14 releases (7 breaking)
0.10.3 | Dec 25, 2023 |
---|---|
0.10.2 | Nov 1, 2023 |
0.10.1 | Oct 3, 2023 |
0.10.0 | Jul 10, 2023 |
0.6.1 | Oct 21, 2019 |
#223 in Filesystem
96KB
2K
SLoC
SCFS – SplitCatFS
A convenient splitting and concatenating filesystem.
Motivation
History
While setting up a cloud based backup and archive solution, I encountered the following phenomenon: Many small files would get uploaded quite fast and – depending on the actual cloud storage provider – highly concurrently, while big files tend to slow down the whole process. The explanation is simple, many cloud storage providers do not support concurrent or chunked uploads of a single file, sometimes they would not even support resuming a partial upload. You would need to upload it in one go, sequentially one byte at a time, it's all or nothing.
Now consider a scenario, where you upload a huge file, like a mirror of your Raspberry Pi's SD card with the system and configuration on it. I have such a file, it is about 4 GB big. Now, while backing up my system, this was the last file to be uploaded. According to ETA calculations, it would have taken several hours, so I let it run overnight. The next morning I found out that after around 95% of upload process, my internet connection vanished for just a few seconds, but long enough for the transfer tool to abort the upload. The temporary file got deleted from the cloud storage, so I had to start from zero again. Several hours of uploading wasted.
I thought of a way to split big files, so that I can upload it more efficiently, but I came to the conclusion, that manually splitting files, uploading them, and deleting them afterwards locally, is not a very scalable solution.
So I came up with the idea of a special filesystem. A filesystem that would present big files as if they were many small chunks in separate files. In reality, the chunks would all point to the same physical file, only with different offsets. This way I could upload chunked files in parallel without losing too much progress, even if the upload gets aborted midway.
SplitFS was born.
If I download such chunked file parts, I would need to call cat * >file
afterwards to re-create the actual file. This seems like a similar hassle like
manually splitting files. That's why I had also CatFS in mind, when
developing SCFS. CatFS will concatenate chunked files transparently and
present them as complete files again.
Why Rust?
I am relatively new to Rust and I thought, the best way to deepen my understanding with Rust is to take on a project that would require dedication and a certain knowledge of the language.
Installation
SCFS can be installed easily through Cargo via crates.io
:
cargo install scfs
Usage
Usage: scfs <COMMAND>
Commands:
split Create a splitting file system
cat Create a concatenating file system
help Print this message or the help of the given subcommand(s)
Options:
-h, --help Print help
-V, --version Print version
SplitFS
Usage: scfs split [OPTIONS] <MIRROR> <MOUNTPOINT> [-- <FUSE_OPTIONS_EXTRA>...]
Arguments:
<MIRROR> Defines the directory that will be mirrored
<MOUNTPOINT> Defines the mountpoint, where the mirror will be accessible
[FUSE_OPTIONS_EXTRA]... Additional options, which are passed down to FUSE
Options:
-b, --blocksize <BLOCKSIZE> Sets the desired blocksize [default: 2097152]

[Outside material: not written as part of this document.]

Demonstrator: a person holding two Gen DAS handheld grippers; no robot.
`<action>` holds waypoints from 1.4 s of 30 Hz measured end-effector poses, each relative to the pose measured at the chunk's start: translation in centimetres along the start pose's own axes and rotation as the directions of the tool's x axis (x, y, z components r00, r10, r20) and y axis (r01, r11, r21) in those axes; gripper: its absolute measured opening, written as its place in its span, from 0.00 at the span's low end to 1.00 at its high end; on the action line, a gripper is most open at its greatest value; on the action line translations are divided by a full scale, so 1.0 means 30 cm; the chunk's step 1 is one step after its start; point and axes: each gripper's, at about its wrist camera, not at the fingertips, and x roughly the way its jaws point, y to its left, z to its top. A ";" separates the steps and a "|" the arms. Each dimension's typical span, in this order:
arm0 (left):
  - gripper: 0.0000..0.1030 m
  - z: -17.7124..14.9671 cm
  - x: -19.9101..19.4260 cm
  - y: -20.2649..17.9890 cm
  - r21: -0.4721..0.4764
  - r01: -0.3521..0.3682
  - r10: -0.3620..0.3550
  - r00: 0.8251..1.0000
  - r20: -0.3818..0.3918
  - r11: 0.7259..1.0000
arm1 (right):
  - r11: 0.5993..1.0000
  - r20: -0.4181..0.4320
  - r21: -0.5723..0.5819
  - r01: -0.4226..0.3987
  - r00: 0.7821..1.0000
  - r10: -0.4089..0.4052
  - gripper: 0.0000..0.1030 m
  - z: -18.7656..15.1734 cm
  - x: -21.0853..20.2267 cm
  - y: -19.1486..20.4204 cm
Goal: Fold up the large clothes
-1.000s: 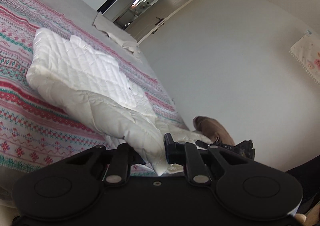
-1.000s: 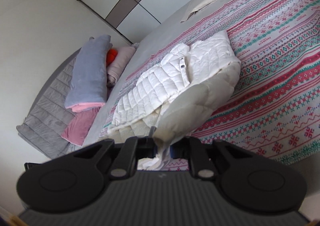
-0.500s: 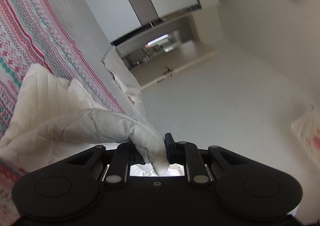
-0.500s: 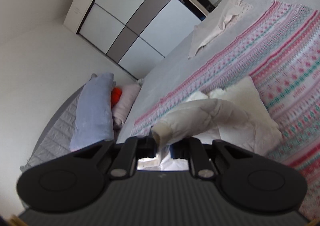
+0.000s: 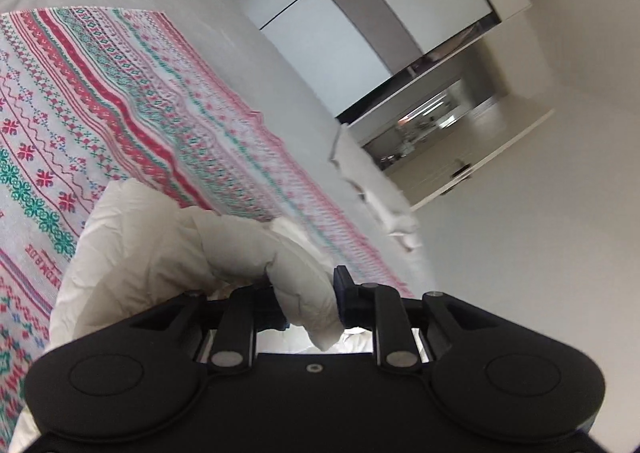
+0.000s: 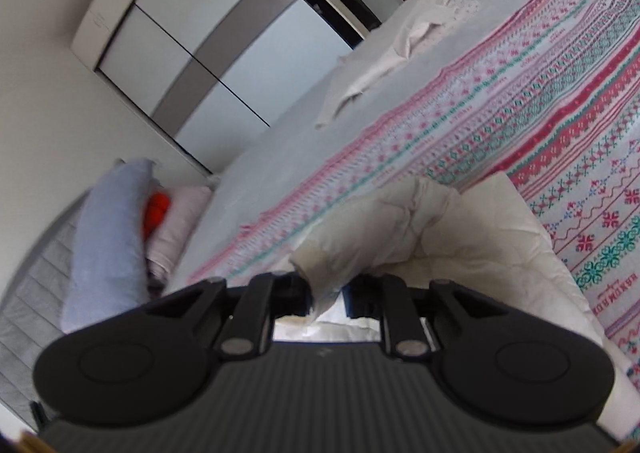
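A white quilted puffer jacket (image 5: 160, 245) lies on a patterned red, green and white blanket (image 5: 100, 101) on the bed. My left gripper (image 5: 306, 293) is shut on a padded end of the jacket, which bulges up between the fingers. In the right wrist view the jacket (image 6: 480, 249) spreads to the right over the blanket (image 6: 540, 93). My right gripper (image 6: 326, 293) is shut on another padded end of the jacket. Both held ends are doubled over the jacket's body.
Pillows (image 6: 108, 229) and an orange object (image 6: 158, 209) lie at the head of the bed. A pale cloth (image 6: 400, 53) lies crumpled on the grey sheet at the far side. A wardrobe with sliding doors (image 6: 192, 41) stands beyond the bed.
Both grippers have carried the held jacket ends forward and low over the jacket's body, so the quilted lining is now covered. The cameras have tilted toward the far side of the bed.
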 end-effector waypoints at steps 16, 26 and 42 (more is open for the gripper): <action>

-o, --fuse-options <FUSE_OPTIONS> Additional options, which are passed down to FUSE
-d, --daemon Run program in background
--mkdir Create mountpoint directory if it does not exist already
-h, --help Print help
-V, --version Print version
To mount a directory with SplitFS, use the following form:
scfs split <base directory> <mount point>
This can be simplified by using the dedicated splitfs
binary:
splitfs <base directory> <mount point>
The directory specified as mount point
will now reflect the content of base directory
, replacing each regular file with a directory that contains
enumerated chunks of that file as separate files.
It is possible to use a custom block size for the file fragments. For example, to use 1 MB chunks instead of the default size of 2 MB, you would go with:
splitfs --blocksize=1048576 <base directory> <mount point>
Where 1048576 is 1024 * 1024, so one megabyte in bytes.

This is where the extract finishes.